I've also lived through the popularity of many few fad diets, Olestra, Fen-phen and the rise of "low fat" and then "low calorie" products. My parents lifted weights and for many years of my childhood, ate clean and watched their weight. There were also times when we didn't have much, and that we ate at McDonald's multiple nights a week, although those times were less prevalent.
Often, I remember cooking being a big part of the evening. There was almost a ritual around it. My mom was a waitress and my dad was a chef, so food was definitely important and it served as a decompression and connection time after our busy days.
As I got older, I was out with friends more and eating at home less. I was easily swayed by society, friends and the need to feel attractive. I went through lots of cabbage soup and baby food, before realizing that I didn't actually need to lose any of my 110 pounds.
At 13, I went vegetarian for animal ethicacy reasons. I quit eggs the following year and milk the year after. I didn't research first. The internet had just been installed in my house and Google wasn't a thing, plus, I didn't really think of the fact that I may need to be sure I was getting everything my body needed. I ate a lot of Oreos and Lays potato chips during these years.
I've definitely never felt healthier but especially with the pandemic and changes in habits, I have added some weight. I actually really haven't minded how I look or feel. The only difficulty is that, being an aerialist, I have to pull myself into the air, go upside-down (in other words, getting my butt over my head) and have the endurance to essentially strength train and do cardio for multiple minutes at a time. An extra 20 pounds makes this all a bit more difficult, which causes me to train less and get discouraged.
I find myself stressing over getting enough calories (leading to what I call "scarcity eating") and I've been struggling with a bit of brain fog. I thought these were all great reasons to start Nutritional Counseling with Jess.

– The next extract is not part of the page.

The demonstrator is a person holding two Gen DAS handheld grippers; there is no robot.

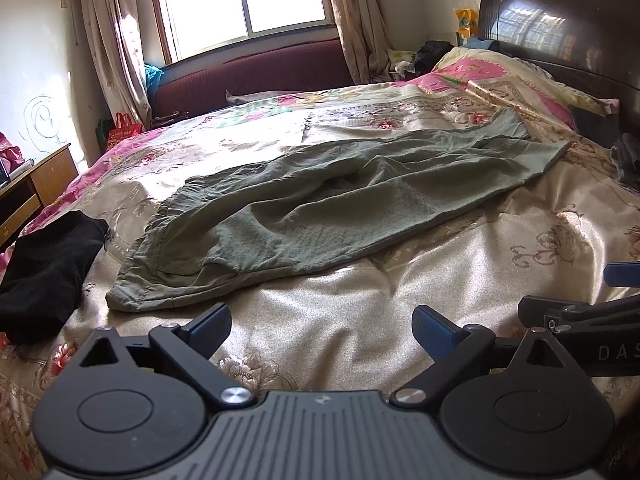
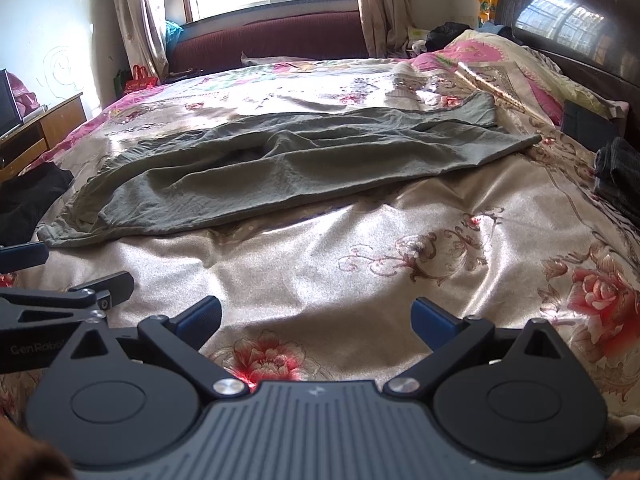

My favorite part about our initial talk was working with someone who actually knows the vegan diet and how to make it healthy and work well for an athlete. She gave me pointers on my brain fog and energy dips, advice on how to make sure I was getting those precious omegas and I set goals and discussed how to make meeting them easier.
Jess really took the time to find out about my past (disordered eating, body image issues, etc.) and kept that in mind as she was helping me to make a plan. She did not urge me to make huge changes and instead, kept expectations and diet/exercise adjustments small. I feel like the things that we discussed are very attainable and I'm excited to get started with them.
I'm really looking forward to our future sessions. I'll be using this blog as a journal so that anyone who is interested can check in and read about what this experience is like. If you have questions for me, feel free to reach out at firstname.lastname@example.org and if you have questions for Jess (including how to start your own Nutritional Counseling sessions), you can reach out to her at email@example.com.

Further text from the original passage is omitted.